Steph reaches across the table and grabs her hand, startling her.

“Thanks for telling me that,” Steph says, “that really... Thanks.” Natasha inclines her head. When she forces her hand to relax in Steph’s, it feels nice. Warm. Safe. “Listen,” Steph adds, “I think we should maybe... well, have some ground rules.” Natasha’s smile becomes less strained, because for all that Steph can confuse and intrigue and surprise her, this is one thing that is just so very _her_ , this habit of coaxing the world into safe patterns that she can understand, rules that are fair and just and put everyone on the same page.

“Like?” Natasha prompts.

“Like, no pressure, no expectations, no judgment. This should be easy, right? Or at least we shouldn’t be the ones to make it harder. We only do what we’re sure we want. Friends first, always, plus... whatever else as it happens. If you don’t want to tell me something, you don’t lie, you just don’t talk. I won’t push. And, you know, vice versa.” Steph ducks her head a little, and Natasha wonders if she isn’t reassuring both of them equally.

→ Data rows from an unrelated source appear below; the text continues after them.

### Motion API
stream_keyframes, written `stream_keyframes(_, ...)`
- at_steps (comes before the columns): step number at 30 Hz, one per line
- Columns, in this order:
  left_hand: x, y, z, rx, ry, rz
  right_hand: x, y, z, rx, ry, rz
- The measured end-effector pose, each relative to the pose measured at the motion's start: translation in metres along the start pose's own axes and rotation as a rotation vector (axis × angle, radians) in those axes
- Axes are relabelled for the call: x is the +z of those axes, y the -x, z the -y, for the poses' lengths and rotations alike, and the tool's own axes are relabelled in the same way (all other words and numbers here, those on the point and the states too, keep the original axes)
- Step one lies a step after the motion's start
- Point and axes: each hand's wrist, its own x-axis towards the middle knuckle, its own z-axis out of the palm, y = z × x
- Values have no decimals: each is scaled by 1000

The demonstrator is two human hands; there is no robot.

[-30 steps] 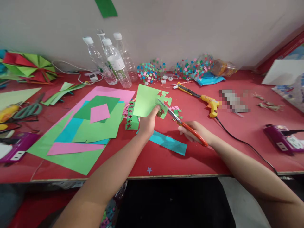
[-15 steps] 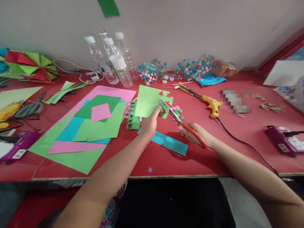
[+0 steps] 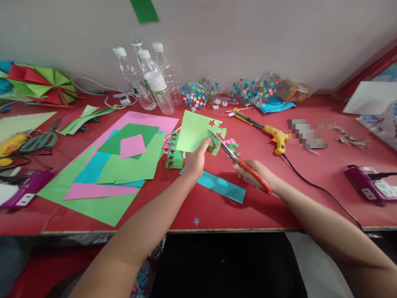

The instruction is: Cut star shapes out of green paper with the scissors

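My left hand pinches a sheet of light green paper near its lower right side. Star-shaped holes run along the sheet's right edge. In my right hand are scissors with orange-red handles; their blades lie against the paper just beside my left thumb. Behind the blades, small pink and green paper stars are scattered. A green strip with star cut-outs lies left of my left hand. Below both hands rests a blue paper strip.
Coloured paper sheets overlap on the red table at left. Clear plastic bottles stand by the wall. A yellow glue gun with its black cord and a utility knife lie right. Purple power strips sit at both sides.
The view has shifted very slightly. Both hands, the light green paper and the scissors keep nearly the same places.
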Motion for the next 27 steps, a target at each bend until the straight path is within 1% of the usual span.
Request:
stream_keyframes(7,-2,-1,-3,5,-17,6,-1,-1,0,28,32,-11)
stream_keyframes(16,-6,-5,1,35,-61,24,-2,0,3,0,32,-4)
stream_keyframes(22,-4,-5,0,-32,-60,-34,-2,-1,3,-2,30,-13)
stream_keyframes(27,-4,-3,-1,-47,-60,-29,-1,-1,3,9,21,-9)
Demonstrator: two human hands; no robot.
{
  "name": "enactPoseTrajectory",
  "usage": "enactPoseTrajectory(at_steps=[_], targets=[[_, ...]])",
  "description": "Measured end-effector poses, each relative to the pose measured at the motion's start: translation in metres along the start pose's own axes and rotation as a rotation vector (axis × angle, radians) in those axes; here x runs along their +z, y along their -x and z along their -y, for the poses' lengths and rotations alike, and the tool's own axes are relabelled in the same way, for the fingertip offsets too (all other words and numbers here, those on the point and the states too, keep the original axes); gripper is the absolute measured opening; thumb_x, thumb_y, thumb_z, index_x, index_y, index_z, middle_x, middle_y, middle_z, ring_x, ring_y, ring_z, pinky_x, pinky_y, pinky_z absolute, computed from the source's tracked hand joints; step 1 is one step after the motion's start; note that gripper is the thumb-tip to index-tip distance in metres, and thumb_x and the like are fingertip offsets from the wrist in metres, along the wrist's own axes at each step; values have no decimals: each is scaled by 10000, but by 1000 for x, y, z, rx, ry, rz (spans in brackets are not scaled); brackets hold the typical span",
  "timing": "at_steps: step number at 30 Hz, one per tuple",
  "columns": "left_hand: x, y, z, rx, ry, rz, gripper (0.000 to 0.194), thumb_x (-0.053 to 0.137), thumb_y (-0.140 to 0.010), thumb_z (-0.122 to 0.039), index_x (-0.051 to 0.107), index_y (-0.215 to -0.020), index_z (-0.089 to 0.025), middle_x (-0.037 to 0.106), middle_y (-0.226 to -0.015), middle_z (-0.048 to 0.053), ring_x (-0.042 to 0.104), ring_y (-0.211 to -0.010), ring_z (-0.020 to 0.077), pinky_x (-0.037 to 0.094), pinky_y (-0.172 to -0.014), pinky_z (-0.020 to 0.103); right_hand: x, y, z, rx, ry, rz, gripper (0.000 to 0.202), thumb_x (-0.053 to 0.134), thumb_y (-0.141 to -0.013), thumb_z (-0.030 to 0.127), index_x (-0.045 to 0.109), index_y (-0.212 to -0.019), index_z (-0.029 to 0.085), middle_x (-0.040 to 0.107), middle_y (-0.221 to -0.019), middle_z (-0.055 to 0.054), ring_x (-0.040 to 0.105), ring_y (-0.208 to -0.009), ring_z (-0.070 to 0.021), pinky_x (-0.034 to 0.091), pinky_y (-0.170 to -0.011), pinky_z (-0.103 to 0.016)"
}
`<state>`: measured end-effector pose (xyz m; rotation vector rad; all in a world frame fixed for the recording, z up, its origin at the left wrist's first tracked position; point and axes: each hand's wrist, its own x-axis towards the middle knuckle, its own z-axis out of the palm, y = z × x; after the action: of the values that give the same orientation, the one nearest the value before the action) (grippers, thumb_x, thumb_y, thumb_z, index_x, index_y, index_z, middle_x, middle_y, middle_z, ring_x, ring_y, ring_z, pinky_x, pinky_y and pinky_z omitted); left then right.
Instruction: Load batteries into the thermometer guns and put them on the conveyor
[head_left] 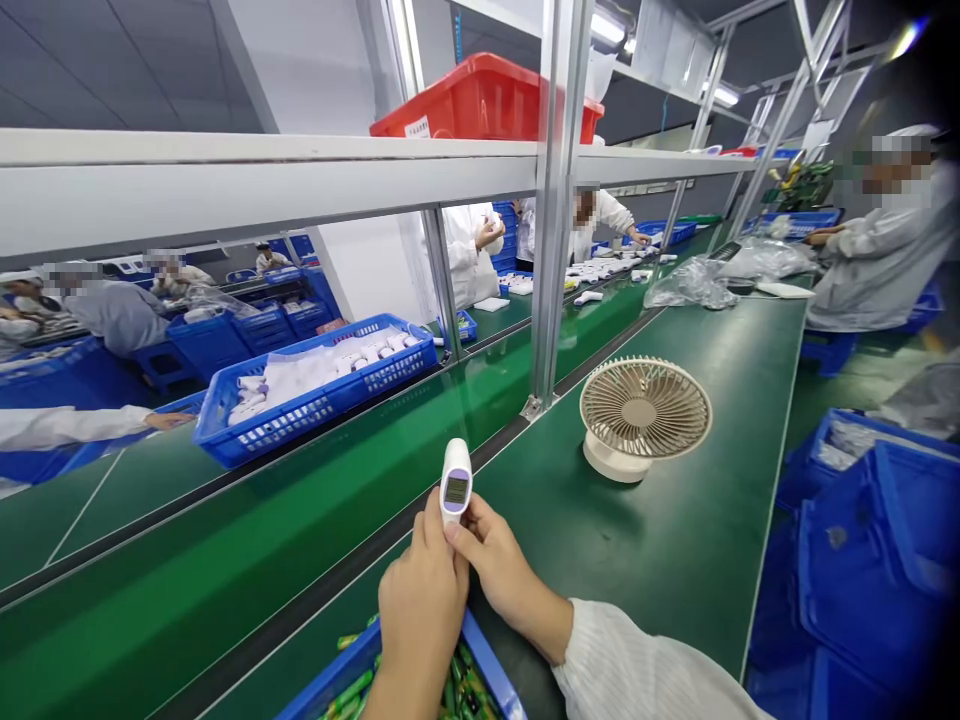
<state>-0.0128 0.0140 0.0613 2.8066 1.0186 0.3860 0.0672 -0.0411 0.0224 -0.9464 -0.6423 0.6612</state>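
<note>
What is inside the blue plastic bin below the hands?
Small green cylindrical pieces show in the blue plastic bin; the left hand and wrist cover part, and whatever lies deeper is hidden.

The thermometer is in the left hand and right hand. Below is a box of, maybe, batteries. A fan stands right, a basket left

Hands partly hide the white device, its display too small to read.
</note>
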Motion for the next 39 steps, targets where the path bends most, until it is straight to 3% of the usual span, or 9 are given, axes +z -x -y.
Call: enactPoseTrajectory(at_steps=[4,9,14,17,21,27,30,34,39], targets=[[-1,-4,7,-119,407,37,432,456,-917,-340,477,-1315,-173,654,-1080,130,646,-722,236,416,-582,305,-4,3,4,-65,121,31,466,597,-904,461,546,-1309,235,617,-1115,-73,578,-980,-218,473,-863,-350],[-4,-12,13,-466,1481,77,651,677,-706,-598,580,-1140,-122,622,-767,48,559,-605,160,400,-510,244,-2,10,5,-323,418,154,588,647,-857,513,489,-1381,298,509,-1277,-82,499,-1155,-253,404,-1018,-412],[-7,-8,2,-630,1786,164,603,774,-623,-545,597,-1010,-118,387,-494,-82,298,-390,50,222,-374,181,4,18,4,-266,305,154,387,596,-904,480,601,-1263,335,432,-1322,-70,580,-1032,-214,544,-854,-360],[-5,-7,-3,-643,1791,162,584,765,-639,-530,579,-1014,-123,378,-498,-85,300,-393,51,234,-381,181,6,19,3,-179,209,147,314,583,-918,441,635,-1209,335,436,-1337,-63,629,-825,-156,579,-624,-280],[-4,-14,11,-634,1581,63,545,641,-729,-576,535,-1050,-148,327,-494,-92,303,-384,81,236,-397,207,7,11,-4,-82,110,111,353,672,-856,448,674,-1161,270,552,-1302,-74,630,-1010,-223,540,-857,-361],[-21,-28,70,-515,459,-31,486,418,-859,-584,481,-1105,-169,626,-813,101,599,-718,284,400,-585,334,3,4,-25,316,-103,218,495,682,-799,567,693,-1087,164,690,-1096,-109,642,-1053,-260,457,-970,-431],[-26,-28,83,-479,210,51,506,305,-901,-571,443,-1174,-168,658,-872,145,619,-792,346,418,-619,378,0,5,-32,398,-33,214,525,670,-797,588,681,-1106,164,698,-1090,-114,655,-1021,-251,470,-941,-415],[-24,-26,83,-493,120,48,525,284,-909,-562,435,-1212,-161,664,-894,164,628,-794,355,441,-655,408,-5,2,-28,393,110,240,509,575,-856,600,672,-1095,161,706,-1068,-108,668,-964,-238,500,-875,-391],[-13,-30,88,-615,457,-205,465,407,-873,-556,492,-1130,-177,650,-903,122,621,-806,303,455,-666,376,0,7,15,28,575,154,289,541,-927,438,677,-947,183,691,-960,-59,620,-898,-197,459,-833,-337]])
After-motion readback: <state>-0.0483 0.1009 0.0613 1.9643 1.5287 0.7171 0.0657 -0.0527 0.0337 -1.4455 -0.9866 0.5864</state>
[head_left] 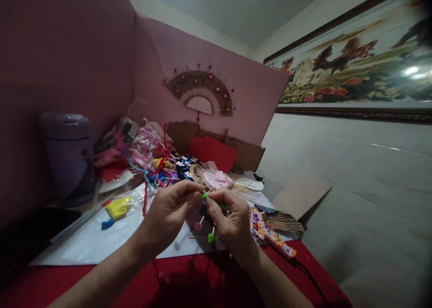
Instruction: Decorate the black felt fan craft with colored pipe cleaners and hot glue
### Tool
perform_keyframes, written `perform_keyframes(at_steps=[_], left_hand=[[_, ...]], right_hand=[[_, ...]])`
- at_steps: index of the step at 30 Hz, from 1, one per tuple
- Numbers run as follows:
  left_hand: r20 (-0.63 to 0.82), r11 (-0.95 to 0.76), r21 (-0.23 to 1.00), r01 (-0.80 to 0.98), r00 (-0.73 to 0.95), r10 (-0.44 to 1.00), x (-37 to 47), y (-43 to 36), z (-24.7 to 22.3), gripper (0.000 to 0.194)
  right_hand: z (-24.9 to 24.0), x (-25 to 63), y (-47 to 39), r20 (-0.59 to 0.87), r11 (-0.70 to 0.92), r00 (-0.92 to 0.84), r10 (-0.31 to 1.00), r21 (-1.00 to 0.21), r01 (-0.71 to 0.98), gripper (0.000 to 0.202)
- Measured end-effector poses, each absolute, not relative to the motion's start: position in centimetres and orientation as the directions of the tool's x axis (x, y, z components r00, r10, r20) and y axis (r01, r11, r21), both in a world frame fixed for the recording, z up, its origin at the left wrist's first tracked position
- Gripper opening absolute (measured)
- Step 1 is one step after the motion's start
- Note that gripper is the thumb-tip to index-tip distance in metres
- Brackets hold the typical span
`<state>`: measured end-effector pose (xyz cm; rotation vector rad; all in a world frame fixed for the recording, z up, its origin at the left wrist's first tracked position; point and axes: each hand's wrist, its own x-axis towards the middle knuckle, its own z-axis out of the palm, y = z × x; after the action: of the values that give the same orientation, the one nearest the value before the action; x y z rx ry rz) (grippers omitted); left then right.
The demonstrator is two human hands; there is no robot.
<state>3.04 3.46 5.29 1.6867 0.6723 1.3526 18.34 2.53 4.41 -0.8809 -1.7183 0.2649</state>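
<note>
My left hand [170,213] and my right hand [231,218] meet fingertip to fingertip above the white sheet [81,240]. Between them is a small bright green piece [204,196], pinched by the fingers of both hands. Just below hang or lie a pink-tipped stick [199,225] and a green-tipped stick [211,237]; what holds their upper ends is hidden by the hands. Yellow and blue clay [117,209] in clear plastic lies left of my left hand.
Behind the hands are a craft pile [151,141], red card [214,153] and cardboard [182,137]. A purple container [69,159] stands left. A flower-patterned object [273,236] with a cord lies right. A decorated fan [202,90] hangs on the pink panel [249,87].
</note>
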Motion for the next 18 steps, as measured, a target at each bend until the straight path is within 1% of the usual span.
perform_keyframes(at_steps=[3,5,8,10,14,18], left_hand=[[0.458,-0.428,0.889,-0.163,0.267,0.848,3.3,3.6,5.3,0.018],[0.396,-0.344,0.913,-0.218,0.281,0.874,3.3,3.5,5.5,0.020],[0.303,-0.219,0.933,-0.284,0.299,0.905,3.2,3.3,6.0,0.024],[0.270,-0.167,0.933,-0.318,0.315,0.910,3.2,3.1,6.2,0.026],[0.257,-0.133,0.935,-0.329,0.369,0.893,3.1,3.0,6.4,0.027],[0.256,-0.120,0.934,-0.335,0.397,0.882,3.1,3.2,6.1,0.023]], right_hand=[[4.5,18.1,2.4,0.700,0.673,-0.075,0.711,-0.645,0.362,0.012],[4.7,18.0,2.2,0.684,0.666,-0.071,0.726,-0.675,0.317,0.013],[5.0,17.9,2.0,0.671,0.662,-0.074,0.738,-0.698,0.271,0.015],[5.2,17.9,2.0,0.662,0.655,-0.075,0.746,-0.707,0.266,0.015],[5.2,18.0,2.0,0.623,0.620,-0.069,0.779,-0.749,0.233,0.017],[4.9,18.1,2.2,0.582,0.586,-0.078,0.809,-0.790,0.179,0.017]])
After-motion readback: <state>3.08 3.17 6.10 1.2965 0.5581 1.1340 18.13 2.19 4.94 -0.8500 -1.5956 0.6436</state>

Steph is probably the only person in the world outside of Clint who thinks Natasha might even need reassuring.

“I -- yes,” Natasha says, charmed, and then this new experiment she’s trying in emulating Steph’s terrifying honesty prompts her to add, “I don’t always know what I want.”

Steph laughs a little. “Well, me either, to tell you the truth. Maybe we can figure it out together. You know what you _don’t_ want, right?”

“Yes,” Natasha says, her expression darkening slightly. “I have a lot more... experience... on that side of the coin.”

Steph squeezes her hand lightly and lets it go, turning her attention back to her food, and this time, finally, it’s not awkward. “Close enough,” she says, and tucks in.


	6. First Date, Part Two

**Summary for the Chapter:**

> The rest of the date goes better.

The rest of the evening is relaxed.

They find their rhythm again -- the one from sparring, from movie nights, from the quiet little friendship they’d carved out -- and fall into it, tripping from conversation to silence and back again with ease. Steph still finds it painful to talk about the lost Brooklyn of her childhood -- not because it was a good place per se, but because it is familiar and gone like too much else. She shares this with Natasha, who nods and proceeds to regale her with wonderfully vivid stories of her favorite places around the world: Tokyo, Vancouver, Sydney, Prague.

( _Not_ Budapest; she’s very clear on that point.)

Outside of her war travels, Steph realizes, she’s seen very little of the world. “I’d love to see Florence,” she says, enchanted by Natasha’s description of wine and castles and rolling expanses of green and sky.

“I’d love to show it to you,” Natasha says, her eyes warm.

A waiter discreetly removes their empty dinner plates.

“Dessert?” Natasha asks, and Steph nods. She doesn’t want to break the spell of this restaurant, this table, this woman. They order -- creme brulee for Steph (Natasha’s suggestion), flourless dark chocolate cake for Natasha, and herbal tea to share -- and pick up the thread of conversation without missing a beat.

Tony’s movie choices are fruitful fodder for debate. Steph half-seriously defends the egregiously unrealistic action movies he seems to favor, arguing that they work on a metaphorical level.

“It’s about the characters,” she says, “what they go through to save the people they love, what they will sacrifice, how long they will persevere. And the idea that victory can be gained at the last moment, when hope seems lost. It’s not realistic, but it is... comforting. To imagine a world in which that is not only possible, but probably.”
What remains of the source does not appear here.